Earlier studies suggested promising results with this type of ‘temporary’ wound dressing in the prevention of infection in open fractures [61]. In 2009, Stannard et al. showed that the use of NPWT was superior to conventional gauze dressings in terms of prevention of infection in patients with high-energy open fractures [62]. A systematic review, published in 2015 by Schlatterer et al. confirmed this finding. [63]. Later, however, in 2018, the WOLLF multicenter randomized trial, showed no reduction of the infection rate in open tibial injuries treated with NPWT compared to conventional sealed dressings [64]. In contrast, data has emerged suggesting that NPWT may be associated with an increased risk of infection. In response to concerns raised about NPWT facilitating superinfection, Bhandari and co-workers performed a post-hoc analysis of 2551 open fractures of which 331 underwent NPWT during the FLOW trial [23, 24]. They found that NPWT was associated with an increase in infection rate by a factor of 1.5–5.3 (depending on the GA type). A recent meta-analysis in open fractures showed no significant reduction in FRIs with the use of NPWT when compared to conventional management [65]. Ultimately, caution is needed when interpreting these findings as there is considerable lack of conformity in terms of treatment protocols and there are numerous confounding variables that are frequently not reported. It should be emphasized that the time to definitive closure is likely to impact the results and this is often not uniformly reported. The increased rates of infection following NPWT may be associated with its use as a substitute for early soft tissue cover, rather than with the procedure itself. To illustrate this presumption, Bhattacharryya et al. showed that the routine use of NPWT as a dressing after initial wound debridement does not lessen the need for prompt close open tibia fractures [22]. In cases with a delay in soft tissue closure of more than 7 days, the infection rate was 57% as compared to 12.5% in the early closure group. Another meta-analysis looking at GA type IIIB/C fractures noted a tendency of increased infectious risk with extended NPWT if it was associated with a delay of definitive soft tissue closure of more than 7 days [66].

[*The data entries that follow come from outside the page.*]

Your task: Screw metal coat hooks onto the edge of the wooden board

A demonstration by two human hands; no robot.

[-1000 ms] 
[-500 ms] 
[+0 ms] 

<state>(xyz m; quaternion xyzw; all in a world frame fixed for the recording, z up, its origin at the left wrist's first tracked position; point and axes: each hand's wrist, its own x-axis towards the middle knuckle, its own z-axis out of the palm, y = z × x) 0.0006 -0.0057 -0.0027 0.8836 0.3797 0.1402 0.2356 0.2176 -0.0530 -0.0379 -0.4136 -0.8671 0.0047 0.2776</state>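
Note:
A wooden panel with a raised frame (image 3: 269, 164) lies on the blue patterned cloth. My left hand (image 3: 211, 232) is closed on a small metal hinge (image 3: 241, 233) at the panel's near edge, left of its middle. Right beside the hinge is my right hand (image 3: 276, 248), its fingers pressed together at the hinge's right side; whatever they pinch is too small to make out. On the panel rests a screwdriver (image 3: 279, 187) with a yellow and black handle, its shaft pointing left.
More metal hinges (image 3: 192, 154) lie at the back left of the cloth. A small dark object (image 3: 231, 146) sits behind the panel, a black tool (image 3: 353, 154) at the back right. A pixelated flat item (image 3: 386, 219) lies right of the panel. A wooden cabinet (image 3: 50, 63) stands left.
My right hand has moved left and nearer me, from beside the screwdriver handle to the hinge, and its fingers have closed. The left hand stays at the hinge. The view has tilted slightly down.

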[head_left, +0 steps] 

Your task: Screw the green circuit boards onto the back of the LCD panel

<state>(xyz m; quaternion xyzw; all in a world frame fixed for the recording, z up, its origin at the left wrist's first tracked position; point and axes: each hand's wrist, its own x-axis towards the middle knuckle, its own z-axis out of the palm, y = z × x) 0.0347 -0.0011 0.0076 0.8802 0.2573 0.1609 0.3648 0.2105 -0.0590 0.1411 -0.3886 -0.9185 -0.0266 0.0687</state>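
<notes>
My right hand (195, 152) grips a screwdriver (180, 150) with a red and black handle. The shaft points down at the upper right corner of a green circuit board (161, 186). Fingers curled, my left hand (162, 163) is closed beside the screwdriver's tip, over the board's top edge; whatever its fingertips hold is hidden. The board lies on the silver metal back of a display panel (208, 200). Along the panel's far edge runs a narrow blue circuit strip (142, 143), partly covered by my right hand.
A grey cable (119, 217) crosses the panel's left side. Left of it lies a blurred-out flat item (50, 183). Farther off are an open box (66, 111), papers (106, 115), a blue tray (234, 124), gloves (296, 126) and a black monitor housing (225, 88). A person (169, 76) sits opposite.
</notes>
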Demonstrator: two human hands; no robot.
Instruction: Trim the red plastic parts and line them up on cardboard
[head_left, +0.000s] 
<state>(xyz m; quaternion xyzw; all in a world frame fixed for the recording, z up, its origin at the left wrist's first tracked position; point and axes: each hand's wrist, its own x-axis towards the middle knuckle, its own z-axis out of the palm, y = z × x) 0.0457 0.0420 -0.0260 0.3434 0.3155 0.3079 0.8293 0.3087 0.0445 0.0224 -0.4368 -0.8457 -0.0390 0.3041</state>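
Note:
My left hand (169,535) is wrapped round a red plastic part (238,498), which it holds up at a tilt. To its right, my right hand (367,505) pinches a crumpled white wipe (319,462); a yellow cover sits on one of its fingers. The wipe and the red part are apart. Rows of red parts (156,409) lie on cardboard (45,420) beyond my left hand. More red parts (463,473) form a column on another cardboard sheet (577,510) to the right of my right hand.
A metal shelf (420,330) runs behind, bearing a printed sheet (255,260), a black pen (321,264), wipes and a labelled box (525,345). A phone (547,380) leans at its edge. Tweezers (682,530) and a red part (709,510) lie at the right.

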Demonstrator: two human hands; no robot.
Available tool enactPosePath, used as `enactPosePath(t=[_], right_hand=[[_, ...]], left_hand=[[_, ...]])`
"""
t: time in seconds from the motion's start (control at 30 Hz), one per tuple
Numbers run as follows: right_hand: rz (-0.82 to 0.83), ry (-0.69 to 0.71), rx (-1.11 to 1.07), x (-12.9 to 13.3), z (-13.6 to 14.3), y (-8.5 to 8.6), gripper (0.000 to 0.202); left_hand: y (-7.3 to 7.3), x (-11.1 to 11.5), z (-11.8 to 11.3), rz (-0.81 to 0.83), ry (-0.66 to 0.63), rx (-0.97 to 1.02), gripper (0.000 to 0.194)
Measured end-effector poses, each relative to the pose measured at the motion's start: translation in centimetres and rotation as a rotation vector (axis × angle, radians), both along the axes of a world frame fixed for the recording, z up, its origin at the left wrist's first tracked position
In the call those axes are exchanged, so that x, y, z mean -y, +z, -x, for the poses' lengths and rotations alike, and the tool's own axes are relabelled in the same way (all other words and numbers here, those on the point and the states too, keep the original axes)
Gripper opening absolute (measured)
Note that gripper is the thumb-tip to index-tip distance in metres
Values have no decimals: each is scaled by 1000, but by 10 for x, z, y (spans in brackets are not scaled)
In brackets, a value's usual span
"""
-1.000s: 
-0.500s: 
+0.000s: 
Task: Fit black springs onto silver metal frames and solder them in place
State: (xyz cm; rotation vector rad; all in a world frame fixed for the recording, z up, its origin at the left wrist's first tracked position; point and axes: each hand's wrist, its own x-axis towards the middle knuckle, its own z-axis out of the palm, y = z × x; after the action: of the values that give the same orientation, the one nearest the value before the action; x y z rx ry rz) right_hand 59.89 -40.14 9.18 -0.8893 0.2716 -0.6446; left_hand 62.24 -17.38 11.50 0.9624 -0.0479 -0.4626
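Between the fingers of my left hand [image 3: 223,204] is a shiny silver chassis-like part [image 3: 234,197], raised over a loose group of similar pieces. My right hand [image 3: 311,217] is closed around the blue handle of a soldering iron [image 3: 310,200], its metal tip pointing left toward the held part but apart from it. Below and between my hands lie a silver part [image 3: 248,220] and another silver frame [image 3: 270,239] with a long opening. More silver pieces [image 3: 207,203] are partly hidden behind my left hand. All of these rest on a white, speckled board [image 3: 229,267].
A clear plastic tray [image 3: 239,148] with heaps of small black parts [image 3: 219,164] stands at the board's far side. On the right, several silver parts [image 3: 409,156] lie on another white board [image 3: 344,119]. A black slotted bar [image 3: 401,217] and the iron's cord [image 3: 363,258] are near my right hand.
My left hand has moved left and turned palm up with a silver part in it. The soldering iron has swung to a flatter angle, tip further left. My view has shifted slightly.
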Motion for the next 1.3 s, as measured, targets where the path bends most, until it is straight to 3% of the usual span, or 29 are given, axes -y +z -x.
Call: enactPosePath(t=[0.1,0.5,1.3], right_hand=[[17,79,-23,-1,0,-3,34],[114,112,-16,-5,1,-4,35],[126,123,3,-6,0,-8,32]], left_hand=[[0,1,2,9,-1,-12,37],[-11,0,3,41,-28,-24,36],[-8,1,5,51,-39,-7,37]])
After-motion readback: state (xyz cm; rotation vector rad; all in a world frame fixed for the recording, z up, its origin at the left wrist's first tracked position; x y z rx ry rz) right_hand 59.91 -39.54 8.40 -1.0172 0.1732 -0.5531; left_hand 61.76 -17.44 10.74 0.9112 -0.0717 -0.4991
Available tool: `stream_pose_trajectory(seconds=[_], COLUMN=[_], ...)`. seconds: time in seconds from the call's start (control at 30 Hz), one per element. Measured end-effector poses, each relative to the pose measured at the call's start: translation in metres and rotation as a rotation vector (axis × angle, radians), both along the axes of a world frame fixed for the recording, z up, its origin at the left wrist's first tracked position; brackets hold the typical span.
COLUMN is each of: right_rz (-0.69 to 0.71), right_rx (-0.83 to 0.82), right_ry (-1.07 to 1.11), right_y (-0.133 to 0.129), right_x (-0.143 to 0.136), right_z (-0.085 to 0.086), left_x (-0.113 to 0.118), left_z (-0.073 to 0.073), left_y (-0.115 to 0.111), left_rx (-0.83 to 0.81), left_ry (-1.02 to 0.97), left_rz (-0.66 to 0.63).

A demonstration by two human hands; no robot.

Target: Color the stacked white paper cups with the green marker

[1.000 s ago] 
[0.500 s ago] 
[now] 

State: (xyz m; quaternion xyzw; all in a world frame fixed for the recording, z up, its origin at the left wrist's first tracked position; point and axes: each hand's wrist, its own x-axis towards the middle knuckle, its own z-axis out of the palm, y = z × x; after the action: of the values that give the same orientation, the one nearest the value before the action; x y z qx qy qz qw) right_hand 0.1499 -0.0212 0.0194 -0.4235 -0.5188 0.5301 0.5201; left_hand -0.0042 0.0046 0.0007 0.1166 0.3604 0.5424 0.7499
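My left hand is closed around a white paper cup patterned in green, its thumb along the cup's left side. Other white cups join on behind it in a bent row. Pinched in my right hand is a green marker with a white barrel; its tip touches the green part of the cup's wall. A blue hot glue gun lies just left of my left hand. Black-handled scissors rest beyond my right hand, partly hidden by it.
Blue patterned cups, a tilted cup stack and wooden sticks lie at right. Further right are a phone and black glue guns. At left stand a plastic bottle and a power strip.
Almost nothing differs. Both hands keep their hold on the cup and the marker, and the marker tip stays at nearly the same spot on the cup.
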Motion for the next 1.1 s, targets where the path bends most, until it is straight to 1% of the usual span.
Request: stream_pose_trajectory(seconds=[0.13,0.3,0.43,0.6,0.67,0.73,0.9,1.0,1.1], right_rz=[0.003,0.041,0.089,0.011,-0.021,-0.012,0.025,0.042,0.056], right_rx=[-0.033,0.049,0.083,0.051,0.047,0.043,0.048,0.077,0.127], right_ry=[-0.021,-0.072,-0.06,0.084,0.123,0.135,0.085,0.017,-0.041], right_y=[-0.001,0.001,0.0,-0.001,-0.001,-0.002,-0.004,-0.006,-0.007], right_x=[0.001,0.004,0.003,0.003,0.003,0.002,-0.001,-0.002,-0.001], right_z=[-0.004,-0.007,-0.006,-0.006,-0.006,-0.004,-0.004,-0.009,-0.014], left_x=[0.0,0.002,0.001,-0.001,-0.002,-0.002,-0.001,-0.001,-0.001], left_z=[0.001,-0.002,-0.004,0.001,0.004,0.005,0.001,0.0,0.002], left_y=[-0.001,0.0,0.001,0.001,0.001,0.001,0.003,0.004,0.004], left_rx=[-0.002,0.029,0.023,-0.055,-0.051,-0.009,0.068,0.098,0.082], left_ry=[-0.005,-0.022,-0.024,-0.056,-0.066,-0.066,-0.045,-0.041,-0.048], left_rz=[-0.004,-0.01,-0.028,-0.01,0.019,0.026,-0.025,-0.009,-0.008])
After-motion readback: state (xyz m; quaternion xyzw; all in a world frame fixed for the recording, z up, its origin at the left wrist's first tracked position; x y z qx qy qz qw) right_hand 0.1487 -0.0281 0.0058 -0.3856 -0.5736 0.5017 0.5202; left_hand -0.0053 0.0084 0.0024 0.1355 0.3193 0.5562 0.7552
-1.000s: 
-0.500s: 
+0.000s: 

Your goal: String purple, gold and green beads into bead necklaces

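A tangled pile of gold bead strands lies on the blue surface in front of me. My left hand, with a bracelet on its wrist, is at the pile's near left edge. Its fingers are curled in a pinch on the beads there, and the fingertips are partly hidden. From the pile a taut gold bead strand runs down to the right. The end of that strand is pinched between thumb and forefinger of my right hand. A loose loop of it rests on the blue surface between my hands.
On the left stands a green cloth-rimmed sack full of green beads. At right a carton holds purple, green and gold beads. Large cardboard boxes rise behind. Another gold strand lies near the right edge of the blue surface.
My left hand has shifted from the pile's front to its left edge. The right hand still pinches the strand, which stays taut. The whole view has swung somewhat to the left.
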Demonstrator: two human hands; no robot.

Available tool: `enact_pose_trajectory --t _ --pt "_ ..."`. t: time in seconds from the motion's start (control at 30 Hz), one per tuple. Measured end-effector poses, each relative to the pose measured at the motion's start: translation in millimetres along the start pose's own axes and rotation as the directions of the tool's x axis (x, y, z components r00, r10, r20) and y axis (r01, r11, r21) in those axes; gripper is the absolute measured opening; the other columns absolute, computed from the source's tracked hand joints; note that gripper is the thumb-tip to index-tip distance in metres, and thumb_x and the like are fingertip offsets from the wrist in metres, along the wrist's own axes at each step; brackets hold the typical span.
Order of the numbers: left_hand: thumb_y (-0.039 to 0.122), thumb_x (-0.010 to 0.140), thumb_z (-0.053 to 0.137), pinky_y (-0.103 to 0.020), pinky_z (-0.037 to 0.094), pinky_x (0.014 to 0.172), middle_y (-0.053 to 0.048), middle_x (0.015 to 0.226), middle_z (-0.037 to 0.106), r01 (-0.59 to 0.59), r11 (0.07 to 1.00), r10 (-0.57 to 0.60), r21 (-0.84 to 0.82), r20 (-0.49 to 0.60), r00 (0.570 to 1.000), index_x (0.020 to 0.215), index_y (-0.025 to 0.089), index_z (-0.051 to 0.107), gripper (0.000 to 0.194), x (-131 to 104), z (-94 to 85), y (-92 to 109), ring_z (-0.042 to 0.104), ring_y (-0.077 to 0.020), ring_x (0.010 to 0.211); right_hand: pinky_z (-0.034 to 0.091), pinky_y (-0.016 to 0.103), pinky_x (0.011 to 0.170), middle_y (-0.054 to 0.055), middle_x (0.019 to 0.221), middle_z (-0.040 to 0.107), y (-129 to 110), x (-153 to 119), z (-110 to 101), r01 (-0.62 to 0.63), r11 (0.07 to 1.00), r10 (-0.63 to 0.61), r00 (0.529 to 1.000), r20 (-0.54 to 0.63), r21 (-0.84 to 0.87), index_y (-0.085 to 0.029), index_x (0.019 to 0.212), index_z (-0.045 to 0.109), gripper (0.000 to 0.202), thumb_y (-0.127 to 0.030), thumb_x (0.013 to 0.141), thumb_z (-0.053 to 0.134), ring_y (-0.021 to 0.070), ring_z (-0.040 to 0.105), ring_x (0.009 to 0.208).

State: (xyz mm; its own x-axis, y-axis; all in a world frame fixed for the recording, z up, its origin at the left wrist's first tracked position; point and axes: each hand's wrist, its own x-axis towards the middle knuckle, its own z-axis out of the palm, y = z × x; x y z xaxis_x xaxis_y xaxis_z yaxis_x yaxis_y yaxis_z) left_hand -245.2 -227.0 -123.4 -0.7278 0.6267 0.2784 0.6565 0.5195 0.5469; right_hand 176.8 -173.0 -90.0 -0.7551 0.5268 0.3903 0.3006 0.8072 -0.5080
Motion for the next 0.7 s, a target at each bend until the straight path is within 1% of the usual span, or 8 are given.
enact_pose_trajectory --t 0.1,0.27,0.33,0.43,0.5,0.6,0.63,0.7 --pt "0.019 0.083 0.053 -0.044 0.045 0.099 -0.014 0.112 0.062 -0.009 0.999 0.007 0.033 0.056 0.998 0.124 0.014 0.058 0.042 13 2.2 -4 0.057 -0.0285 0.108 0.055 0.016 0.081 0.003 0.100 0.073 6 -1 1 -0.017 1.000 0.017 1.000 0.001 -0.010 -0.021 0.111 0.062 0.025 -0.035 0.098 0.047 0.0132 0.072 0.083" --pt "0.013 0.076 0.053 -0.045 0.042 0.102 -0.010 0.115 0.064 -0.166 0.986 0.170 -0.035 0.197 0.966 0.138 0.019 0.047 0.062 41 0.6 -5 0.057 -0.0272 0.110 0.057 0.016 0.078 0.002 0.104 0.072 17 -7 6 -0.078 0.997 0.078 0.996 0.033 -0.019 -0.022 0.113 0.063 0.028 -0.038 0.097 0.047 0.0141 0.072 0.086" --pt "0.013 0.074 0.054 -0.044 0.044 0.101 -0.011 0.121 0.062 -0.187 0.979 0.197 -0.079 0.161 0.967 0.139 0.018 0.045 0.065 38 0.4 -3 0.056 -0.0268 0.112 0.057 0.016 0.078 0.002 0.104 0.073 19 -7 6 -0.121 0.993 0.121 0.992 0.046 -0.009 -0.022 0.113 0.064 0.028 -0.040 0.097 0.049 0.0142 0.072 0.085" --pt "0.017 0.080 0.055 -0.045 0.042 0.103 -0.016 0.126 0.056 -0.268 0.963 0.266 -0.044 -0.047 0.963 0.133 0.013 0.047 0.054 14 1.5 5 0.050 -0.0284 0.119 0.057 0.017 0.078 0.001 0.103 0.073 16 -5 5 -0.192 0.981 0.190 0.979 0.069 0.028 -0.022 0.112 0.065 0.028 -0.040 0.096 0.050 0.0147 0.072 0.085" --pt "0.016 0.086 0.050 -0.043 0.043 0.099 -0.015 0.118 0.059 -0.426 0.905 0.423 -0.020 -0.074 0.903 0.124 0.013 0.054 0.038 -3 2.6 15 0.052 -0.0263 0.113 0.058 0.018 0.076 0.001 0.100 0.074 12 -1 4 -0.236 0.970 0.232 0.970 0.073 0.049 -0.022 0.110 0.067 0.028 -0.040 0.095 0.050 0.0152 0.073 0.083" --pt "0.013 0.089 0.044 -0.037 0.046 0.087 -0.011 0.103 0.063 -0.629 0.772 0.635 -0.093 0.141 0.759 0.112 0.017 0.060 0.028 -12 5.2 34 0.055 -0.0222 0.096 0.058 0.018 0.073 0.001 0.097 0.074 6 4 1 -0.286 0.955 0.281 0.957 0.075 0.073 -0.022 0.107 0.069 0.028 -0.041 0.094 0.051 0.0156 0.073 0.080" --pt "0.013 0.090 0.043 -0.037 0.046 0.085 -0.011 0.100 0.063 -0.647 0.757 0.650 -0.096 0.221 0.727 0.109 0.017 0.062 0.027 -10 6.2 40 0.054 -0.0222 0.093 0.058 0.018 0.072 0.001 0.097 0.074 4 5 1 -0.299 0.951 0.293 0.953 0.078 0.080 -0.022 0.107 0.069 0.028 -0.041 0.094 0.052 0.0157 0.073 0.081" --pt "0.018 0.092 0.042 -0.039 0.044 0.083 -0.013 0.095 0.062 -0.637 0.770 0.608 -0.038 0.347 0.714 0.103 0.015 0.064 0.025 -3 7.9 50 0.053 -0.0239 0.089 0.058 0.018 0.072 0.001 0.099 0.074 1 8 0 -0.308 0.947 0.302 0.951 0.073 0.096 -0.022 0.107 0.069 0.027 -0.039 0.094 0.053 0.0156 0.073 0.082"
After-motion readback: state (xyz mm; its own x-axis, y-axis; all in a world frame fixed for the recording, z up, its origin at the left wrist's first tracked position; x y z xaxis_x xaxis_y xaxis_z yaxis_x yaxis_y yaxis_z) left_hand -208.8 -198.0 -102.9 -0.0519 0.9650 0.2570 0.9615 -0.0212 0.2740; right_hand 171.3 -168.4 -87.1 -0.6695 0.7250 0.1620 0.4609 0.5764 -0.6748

As previously stated, less is known about the role of NPWT with respect to the management of soft tissue defects in established FRI. A few studies, with small case numbers, have mentioned the use of NPWT as a bridge to definitive microsurgical reconstruction of the soft tissue envelope [67]. A recent systematic review by Haidari et al., including eight studies (six cohort studies and two case–control studies) found no clear scientific evidence to support the use of NPWT as definitive soft tissue treatment in FRI [68]. The average reported duration of NPWT was 1.5 to 7 weeks. The highest rated paper in terms of the quality of the evidence in this review, published a rather high recurrence rate of 35% [67]. Haidari et al. concluded that NPWT may be used for a few days until definitive flap cover can be performed, and recommended that comparative studies should be performed to determine the role and safety of NPWT in the treatment of FRI. In a second systematic review on this topic by Jensen et al., seven of the ten included studies were case reports with less than ten patients [69]. The authors pointed out that the quality of the existing literature was low. Thus, no recommendation on the use of NWPT could be made.
More recently, three studies have specifically addressed this topic of NPWT in FRI. Hellebrekers et al. found that the use of NPWT following debridement was associated with lower success rates [70]. Treatment failure, which was defined as absence of fracture union and/or the presence of signs of infection, occurred in 56% of cases managed with NPWTs compared to 23% without the use of NPWT (p = 0.03). A cohort study, by Sweere et al. showed that the risk of recurrence more than doubles with the use of NPWT in FRI [71]. When comparing 99 patients who received NPWT for a median 18 days with 164 patients who were managed without, the authors noted recurrence of infection in 28% of the NPWT group in comparison with 12% in the control group (p = 0.001, 95% CI 0.174–0.635). In their multivariable model, the duration of NPWT emerged as an independent risk factor for the recurrence of infection. Notably, in this study all patients who underwent NWPT prior to the diagnosis of FRI (for example, to cover the wound of an initially open fracture) were excluded. Similarly, McNally et al. showed that recurrence of infection or unplanned treatment for possible infection occurred in 32% of cases where NPWT was used before skin closure, in comparison with 12% where it was not (HR 3.5; 95% CI 1.852–6.512) [44].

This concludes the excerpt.